On ne peut encore une fois que renvoyer à la pensée si
clairvoyante d’Ivan Illich, qui voyait dans les sociétés développées des évolutions
techniques poursuivies sans but et au delà de leur optimum productif et humain. Le dernier quart du XXème siècle n’était pas prêt
à entendre ces critiques adressées aux piliers de la civilisation. Les
aberrations du transport motorisé pour tous, de la machine médicale, de
l’institution éducative n’en étaient pas moins patentes. Aujourd’hui, on
s’intéresse aux transports doux et à la relocalisation de l’économie, on
s’inquiète des orientations d’une certaine médecine et de l’acharnement thérapeutique, et on débat sur un
système éducatif qui favorise à nouveau l’élitisme de classe sans pour autant
parvenir à l’insertion sociale des jeunes surdiplômés.
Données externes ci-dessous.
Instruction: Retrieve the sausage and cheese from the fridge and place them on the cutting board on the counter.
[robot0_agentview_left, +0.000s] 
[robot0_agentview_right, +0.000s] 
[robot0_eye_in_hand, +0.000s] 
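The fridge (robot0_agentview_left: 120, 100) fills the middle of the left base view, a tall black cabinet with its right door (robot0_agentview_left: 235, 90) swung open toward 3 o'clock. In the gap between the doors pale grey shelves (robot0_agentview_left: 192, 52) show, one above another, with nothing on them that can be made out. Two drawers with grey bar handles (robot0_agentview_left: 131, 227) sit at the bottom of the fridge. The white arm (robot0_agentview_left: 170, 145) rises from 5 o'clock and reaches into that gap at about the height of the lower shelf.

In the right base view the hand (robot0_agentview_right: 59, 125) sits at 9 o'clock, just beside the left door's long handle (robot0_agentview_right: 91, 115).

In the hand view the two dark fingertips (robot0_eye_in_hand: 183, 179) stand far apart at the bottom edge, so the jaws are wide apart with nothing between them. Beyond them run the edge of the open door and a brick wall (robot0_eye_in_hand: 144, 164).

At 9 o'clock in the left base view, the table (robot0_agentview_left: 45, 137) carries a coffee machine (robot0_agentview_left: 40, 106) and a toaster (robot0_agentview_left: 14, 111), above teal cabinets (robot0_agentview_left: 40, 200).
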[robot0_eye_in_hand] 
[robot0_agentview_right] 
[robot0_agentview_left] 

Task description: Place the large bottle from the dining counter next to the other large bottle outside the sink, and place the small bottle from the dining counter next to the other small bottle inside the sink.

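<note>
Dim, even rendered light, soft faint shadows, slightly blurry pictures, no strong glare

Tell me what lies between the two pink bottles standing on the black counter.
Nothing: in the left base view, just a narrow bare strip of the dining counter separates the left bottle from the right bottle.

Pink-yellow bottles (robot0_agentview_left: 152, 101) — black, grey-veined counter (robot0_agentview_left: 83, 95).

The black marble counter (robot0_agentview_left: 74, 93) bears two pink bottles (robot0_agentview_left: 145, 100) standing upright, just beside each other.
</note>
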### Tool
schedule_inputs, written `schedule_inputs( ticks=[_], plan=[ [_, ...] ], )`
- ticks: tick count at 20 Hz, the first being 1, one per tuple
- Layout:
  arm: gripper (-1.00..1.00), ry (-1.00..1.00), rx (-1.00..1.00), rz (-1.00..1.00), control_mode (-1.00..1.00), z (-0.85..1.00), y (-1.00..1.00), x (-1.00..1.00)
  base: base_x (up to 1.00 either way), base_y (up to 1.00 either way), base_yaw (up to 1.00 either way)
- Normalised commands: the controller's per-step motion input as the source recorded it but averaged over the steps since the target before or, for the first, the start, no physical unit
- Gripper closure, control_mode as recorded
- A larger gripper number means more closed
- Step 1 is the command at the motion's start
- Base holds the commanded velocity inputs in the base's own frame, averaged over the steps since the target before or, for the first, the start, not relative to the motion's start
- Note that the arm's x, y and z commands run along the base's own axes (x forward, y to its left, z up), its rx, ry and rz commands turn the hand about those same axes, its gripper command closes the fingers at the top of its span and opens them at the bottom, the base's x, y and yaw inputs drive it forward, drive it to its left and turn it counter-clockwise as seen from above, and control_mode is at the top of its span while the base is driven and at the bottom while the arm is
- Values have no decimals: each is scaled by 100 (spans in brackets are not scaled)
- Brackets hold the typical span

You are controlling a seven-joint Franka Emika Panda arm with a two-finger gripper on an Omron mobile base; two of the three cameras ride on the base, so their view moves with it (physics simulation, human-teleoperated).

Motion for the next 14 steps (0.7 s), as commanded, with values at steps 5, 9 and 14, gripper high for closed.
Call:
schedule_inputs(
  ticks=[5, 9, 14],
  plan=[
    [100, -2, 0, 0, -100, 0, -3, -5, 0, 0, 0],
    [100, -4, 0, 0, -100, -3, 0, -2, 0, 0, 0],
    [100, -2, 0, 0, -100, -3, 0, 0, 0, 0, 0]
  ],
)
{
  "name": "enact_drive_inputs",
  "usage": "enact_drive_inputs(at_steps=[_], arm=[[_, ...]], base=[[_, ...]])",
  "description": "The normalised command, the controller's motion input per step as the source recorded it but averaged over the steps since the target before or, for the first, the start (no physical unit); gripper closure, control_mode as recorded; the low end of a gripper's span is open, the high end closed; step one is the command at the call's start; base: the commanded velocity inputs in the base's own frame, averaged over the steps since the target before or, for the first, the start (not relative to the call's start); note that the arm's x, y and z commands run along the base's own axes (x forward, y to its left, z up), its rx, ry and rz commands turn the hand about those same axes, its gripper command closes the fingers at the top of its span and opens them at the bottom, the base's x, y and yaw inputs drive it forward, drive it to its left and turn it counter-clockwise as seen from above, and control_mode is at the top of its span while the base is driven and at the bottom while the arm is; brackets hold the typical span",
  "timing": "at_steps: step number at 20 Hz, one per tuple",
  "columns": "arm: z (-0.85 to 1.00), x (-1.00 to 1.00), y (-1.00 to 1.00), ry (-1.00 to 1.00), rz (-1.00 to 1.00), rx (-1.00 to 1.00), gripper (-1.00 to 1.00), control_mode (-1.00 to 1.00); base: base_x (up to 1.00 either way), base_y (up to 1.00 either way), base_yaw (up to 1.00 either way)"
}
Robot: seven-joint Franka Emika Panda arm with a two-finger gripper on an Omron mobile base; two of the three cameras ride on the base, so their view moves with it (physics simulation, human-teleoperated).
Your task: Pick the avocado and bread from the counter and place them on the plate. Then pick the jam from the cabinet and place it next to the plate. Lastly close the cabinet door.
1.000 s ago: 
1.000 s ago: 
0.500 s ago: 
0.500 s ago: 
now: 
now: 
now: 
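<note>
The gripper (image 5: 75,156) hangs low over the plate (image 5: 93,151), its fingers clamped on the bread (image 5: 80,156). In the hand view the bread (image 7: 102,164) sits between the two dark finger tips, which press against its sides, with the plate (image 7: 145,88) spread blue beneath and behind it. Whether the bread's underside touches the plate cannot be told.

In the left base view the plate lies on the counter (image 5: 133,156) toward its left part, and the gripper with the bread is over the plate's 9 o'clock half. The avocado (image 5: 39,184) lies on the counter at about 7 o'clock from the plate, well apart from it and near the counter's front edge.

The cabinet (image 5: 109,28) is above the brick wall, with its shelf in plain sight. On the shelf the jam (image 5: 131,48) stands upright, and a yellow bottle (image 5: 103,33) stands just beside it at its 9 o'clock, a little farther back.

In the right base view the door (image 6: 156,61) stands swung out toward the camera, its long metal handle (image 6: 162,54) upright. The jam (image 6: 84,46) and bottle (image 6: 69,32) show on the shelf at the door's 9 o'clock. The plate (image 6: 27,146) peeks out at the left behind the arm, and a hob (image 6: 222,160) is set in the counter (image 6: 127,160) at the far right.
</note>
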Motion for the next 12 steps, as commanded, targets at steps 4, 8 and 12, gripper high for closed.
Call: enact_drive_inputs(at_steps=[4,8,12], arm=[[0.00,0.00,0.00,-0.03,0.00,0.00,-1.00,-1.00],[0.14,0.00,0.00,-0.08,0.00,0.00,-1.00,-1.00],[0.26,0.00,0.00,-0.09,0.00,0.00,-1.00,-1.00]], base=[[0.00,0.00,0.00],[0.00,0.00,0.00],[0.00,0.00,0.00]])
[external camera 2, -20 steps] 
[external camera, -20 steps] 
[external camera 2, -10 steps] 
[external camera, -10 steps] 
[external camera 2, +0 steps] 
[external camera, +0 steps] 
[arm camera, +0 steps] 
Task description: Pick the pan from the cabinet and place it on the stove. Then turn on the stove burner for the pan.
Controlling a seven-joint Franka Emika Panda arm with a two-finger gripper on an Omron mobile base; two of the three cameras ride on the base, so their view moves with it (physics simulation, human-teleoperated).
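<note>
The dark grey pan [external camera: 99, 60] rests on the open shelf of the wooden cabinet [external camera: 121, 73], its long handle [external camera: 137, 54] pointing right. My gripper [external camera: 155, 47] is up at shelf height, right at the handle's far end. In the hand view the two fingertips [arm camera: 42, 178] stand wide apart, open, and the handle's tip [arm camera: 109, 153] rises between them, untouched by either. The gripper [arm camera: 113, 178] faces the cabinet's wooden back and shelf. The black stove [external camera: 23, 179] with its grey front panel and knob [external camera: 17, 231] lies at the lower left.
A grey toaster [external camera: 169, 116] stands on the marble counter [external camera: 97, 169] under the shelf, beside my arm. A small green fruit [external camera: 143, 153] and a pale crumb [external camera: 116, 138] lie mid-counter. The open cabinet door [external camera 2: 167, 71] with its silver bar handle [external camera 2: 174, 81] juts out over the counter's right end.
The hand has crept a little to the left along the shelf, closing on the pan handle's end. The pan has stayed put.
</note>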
Face au bilan pour le moins complexe que nous laissent deux
siècles d’industrie et de technoscience, il importe de réfléchir, et d’essayer d’arbitrer,
avec un regard lucide, entre technophiles et technophobes. Le temps est venu, ayant mieux compris quels en
sont les moteurs, et mesuré les pouvoirs comme les risques, de poser
sur le Progrès technique le regard du « technosceptique », d’exercer ensuite notre droit d’inventaire sur le
Progrès technique et de réfléchir à sa bonne orientation.
Ces termes ambigus de « développement durable » ou de
« croissance verte » pourront peut-être alors trouver leur vrai sens.